[Date Prev][Date Next][Thread Prev][Thread Next][Date Index][Thread Index]

CUD and FBD



Hi Iljitsch,

I guess that the issue of whether CUD or FBD is more appropriate for the shim protocol is still on the table, so i will try to recap the aspects that i can think of for making such comparison. Here goes an initial list, inspired on what's on the draft and following discussions in the list:

- Who detects what?
By this, i mean the capability of each node to to detect exactly in which direction of the communication path the failure has occurred.


FBD: Since each node is committed to generate traffic with a given frequency, if a node stops receiving traffic, this means a failure in the incoming direction of the communication path. So, in FBD only failures in the incoming paths are detected. If the failure also affects the outgoing direction, this is detected by the other end of the communication. The result is that failures are detected by the receiver and it knows for sure that a failure affecting at least the incoming path has occurred. The reaction to this failure needs to involve for certain the sender node, so, the node that detects the outage needs to inform the other end of the failure so the recovery procedure can be started.

CUD: The nodes check path availability by performing an explicit reachability test. In this case, the detected failure may affect any of the directions of the communication. i.e. this mechanism does not provides the precise direction that is affected by the failure. This means that the node that has detected the failure cannot tell whether he should try alternative locator pair itself and/or should try to inform the other end about the failure so that it is the other end who uses alternative locators.

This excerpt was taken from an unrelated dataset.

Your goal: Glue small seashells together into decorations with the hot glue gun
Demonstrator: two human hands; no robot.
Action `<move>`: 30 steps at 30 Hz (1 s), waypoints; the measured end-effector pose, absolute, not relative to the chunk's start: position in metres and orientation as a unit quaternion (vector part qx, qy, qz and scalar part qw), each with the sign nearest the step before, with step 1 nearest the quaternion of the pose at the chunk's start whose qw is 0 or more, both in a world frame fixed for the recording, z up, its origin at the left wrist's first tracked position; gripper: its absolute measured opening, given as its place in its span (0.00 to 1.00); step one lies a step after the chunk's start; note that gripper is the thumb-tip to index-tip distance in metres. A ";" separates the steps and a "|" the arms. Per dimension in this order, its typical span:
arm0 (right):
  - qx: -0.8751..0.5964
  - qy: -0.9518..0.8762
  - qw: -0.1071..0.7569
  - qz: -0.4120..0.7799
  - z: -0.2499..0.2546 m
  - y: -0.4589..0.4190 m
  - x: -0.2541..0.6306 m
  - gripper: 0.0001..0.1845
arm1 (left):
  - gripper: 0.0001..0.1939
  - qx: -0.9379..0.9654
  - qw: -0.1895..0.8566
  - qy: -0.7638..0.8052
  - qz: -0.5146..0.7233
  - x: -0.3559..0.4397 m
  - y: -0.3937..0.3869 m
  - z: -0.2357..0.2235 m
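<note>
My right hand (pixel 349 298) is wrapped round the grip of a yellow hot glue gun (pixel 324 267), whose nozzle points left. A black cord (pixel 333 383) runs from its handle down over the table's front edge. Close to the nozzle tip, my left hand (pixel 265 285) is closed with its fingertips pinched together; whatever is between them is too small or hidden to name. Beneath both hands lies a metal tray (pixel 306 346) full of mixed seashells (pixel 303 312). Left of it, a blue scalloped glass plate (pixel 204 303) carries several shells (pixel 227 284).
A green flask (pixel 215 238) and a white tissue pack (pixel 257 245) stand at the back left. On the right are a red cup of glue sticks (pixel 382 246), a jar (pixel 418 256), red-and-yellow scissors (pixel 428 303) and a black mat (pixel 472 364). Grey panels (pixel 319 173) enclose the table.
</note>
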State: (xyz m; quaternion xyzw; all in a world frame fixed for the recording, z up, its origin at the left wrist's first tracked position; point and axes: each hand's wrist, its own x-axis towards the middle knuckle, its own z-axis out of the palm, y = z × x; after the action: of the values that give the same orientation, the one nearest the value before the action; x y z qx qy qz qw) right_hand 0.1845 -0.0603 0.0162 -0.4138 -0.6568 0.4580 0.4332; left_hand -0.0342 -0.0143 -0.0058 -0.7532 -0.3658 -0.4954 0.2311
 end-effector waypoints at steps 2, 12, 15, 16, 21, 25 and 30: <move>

So, in FBD each node has a clear view about a failure in their incoming path, while in CUD, each node can detect a failure but it is not certain of which direction is affected.

This difference may not be relevant, depending on which are the following steps.
In FBD, the node that has detected the outage needs to inform the other end about the failure, in a reliable manner. This may result in starting the full path exploration procedure as described in the draft, so that the other end starts the procedure itself.
In CUD, the behaviour is likely to be the same, since the node that has detected the outage does not knows which direction has failed, so both nodes need to perform the full path exploration procedure.
So, i think that the result in both mechanisms is similar.


- Reaction time

Another issue that may be relevant when comparing CUD and FBD is the time required by each mechanism for detecting the outage and reacting accordingly.

In FBD, each node expects to receive traffic with a minimum frequency e.g. at least 1 packet each t seconds. If no packets are received in t seconds, this may mean that a failure has occurred or that the packet was lost for other reason. So, probably the node will wait for n*t seconds without receiving incoming packets until it determines that a failure has occurred.

In CUD, each node waits for a given time Tu for ULP feedback. If no feedback is received during Tu seconds, then it probes reachability by sending probes. This means that it will send a probe and wait for To for the answer to come back. It will probably send several probes, e.g. m probes. The node will wait for w seconds between each probe.

So the time required in FBD would be: n*t seconds
And the time required in CUD would be Tu + To + (m-1)w
Now i think that for the comparaison, and if the expected resiliency is to be similar, we could assume that n = m (the number of probes is the same).
Also, that Tu will be smaller or similar to t, since Tu is the timeout of the application, and t is the default timeout of the shim.
Probably, To will be smaller or similar to Tu for the same reasons than before.
I think that w can be set to a much smaller value that To because the purpose of sending multiple packets between intervals of w seconds is to avoid assuming a failure because of a punctual packet loss.
So, according to these considerations, i would say that probably CUD will be a bit faster, but i guess that the reaction time in both cases will be similar.


- Overhead

In CUD, each time there is an idle period, 2 packets are generated, one in each direction.
In FBD, each time there is an idle period, i packet is generated


FBD imposes half of the overhead than CUD

[Note: As currently defined in the draft, if there is no ULP feedback, CUD will periodically generate probes, which would greatly increment the overhead imposed by CUD when the ULP does not provides feedback (e.g. UDP) resulting in an overhead much greater than the double of the one of FBD . However, i think that not only ULP feedback can be used as an indicator of communication progress, but also the reception of packets could be assumed as an indication of progress. In this case, the overhead of CUD would be the double of the one in FBD]

- ULP interaction

As defined in the draft, CUD requires ULP feedback in order to greatly reduce overhead. However, as i mentioned above, i think that a workaround can be used to deal with this issue.

IMHO, both mechanisms can benefit from negative ULP feedback in a similar way, since CUD wouldn't need to wait for Tu and FBD wouldn't have to wait for n*t. Probably, the benefit is much greater in FDB.

So, as far as i can see, both mechanisms behave quite similarly. Probably, the main difference is w.r.t. the overhead, where FBD is superior.